*Directions*. How does the data below read from its first line through the line containing "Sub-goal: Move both"? Print those lines exactly.

Dataset records
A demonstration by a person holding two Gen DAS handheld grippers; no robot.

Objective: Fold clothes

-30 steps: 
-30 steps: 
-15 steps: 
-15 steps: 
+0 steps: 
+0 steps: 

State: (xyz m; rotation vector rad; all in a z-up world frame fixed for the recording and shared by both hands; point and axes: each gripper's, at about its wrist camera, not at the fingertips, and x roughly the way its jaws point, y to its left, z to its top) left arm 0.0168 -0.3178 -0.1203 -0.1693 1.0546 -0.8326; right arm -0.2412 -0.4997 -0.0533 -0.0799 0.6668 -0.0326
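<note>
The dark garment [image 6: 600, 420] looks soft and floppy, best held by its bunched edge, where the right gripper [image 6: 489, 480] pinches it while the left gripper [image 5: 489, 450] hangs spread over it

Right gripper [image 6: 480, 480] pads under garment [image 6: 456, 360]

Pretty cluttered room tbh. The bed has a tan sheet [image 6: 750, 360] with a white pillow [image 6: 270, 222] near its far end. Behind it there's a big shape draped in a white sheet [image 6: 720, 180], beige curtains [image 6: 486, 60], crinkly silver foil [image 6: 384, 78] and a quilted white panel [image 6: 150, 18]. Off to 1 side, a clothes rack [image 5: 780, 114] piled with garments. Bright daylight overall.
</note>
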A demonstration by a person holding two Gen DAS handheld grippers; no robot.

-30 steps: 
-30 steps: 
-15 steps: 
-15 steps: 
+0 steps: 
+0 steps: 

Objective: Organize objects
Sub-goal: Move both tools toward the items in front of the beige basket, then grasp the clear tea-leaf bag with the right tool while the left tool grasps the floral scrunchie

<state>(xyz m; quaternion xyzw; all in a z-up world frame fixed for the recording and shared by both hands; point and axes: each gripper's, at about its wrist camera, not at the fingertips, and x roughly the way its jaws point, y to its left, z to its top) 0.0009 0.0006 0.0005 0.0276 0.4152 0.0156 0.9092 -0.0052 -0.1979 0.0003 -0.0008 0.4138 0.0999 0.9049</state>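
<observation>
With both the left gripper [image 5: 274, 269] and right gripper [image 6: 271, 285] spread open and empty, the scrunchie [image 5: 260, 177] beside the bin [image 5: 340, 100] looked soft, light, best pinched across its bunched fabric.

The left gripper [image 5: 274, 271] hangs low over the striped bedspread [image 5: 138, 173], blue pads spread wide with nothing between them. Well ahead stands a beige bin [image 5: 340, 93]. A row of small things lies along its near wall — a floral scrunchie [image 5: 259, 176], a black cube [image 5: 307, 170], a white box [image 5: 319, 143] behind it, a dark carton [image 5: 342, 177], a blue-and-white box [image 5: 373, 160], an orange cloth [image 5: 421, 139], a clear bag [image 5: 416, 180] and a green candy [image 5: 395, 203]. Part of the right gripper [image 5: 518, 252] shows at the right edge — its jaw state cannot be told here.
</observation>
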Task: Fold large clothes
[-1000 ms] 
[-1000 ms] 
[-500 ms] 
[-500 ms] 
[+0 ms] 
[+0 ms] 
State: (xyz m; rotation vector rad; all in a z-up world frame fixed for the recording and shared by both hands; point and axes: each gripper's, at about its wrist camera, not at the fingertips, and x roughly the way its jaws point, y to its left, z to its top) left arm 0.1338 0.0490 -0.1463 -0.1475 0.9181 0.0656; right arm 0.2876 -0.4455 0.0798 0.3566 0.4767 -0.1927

*Answer space*.
A demonstration by a person holding two Gen DAS handheld grippers; no robot.

Objective: Fold clothes

-30 steps: 
-30 steps: 
-15 steps: 
-15 steps: 
+0 steps: 
+0 steps: 

State: (xyz m; rotation vector rad; all in a z-up world frame fixed for the recording and shared by both hands; point and axes: each gripper's, at about its wrist camera, not at the fingertips, and x roughly the way its jaws point, y to its left, z to its top) left arm 0.0168 -0.3178 -0.1203 -0.1693 1.0546 -0.8326; right arm -0.2412 -0.4997 -0.0533 -0.0799 0.6668 -0.0326
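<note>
The dark garment [image 6: 600, 420] looks soft and floppy, best held by its bunched edge, where the right gripper [image 6: 489, 480] pinches it while the left gripper [image 5: 489, 450] hangs spread over it

Right gripper [image 6: 480, 480] pads under garment [image 6: 456, 360]

Pretty cluttered room tbh. The bed has a tan sheet [image 6: 750, 360] with a white pillow [image 6: 270, 222] near its far end. Behind it there's a big shape draped in a white sheet [image 6: 720, 180], beige curtains [image 6: 486, 60], crinkly silver foil [image 6: 384, 78] and a quilted white panel [image 6: 150, 18]. Off to 1 side, a clothes rack [image 5: 780, 114] piled with garments. Bright daylight overall.
</note>
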A demonstration by a person holding two Gen DAS handheld grippers; no robot.

-30 steps: 
-30 steps: 
-15 steps: 
-15 steps: 
+0 steps: 
+0 steps: 

Objective: Organize objects
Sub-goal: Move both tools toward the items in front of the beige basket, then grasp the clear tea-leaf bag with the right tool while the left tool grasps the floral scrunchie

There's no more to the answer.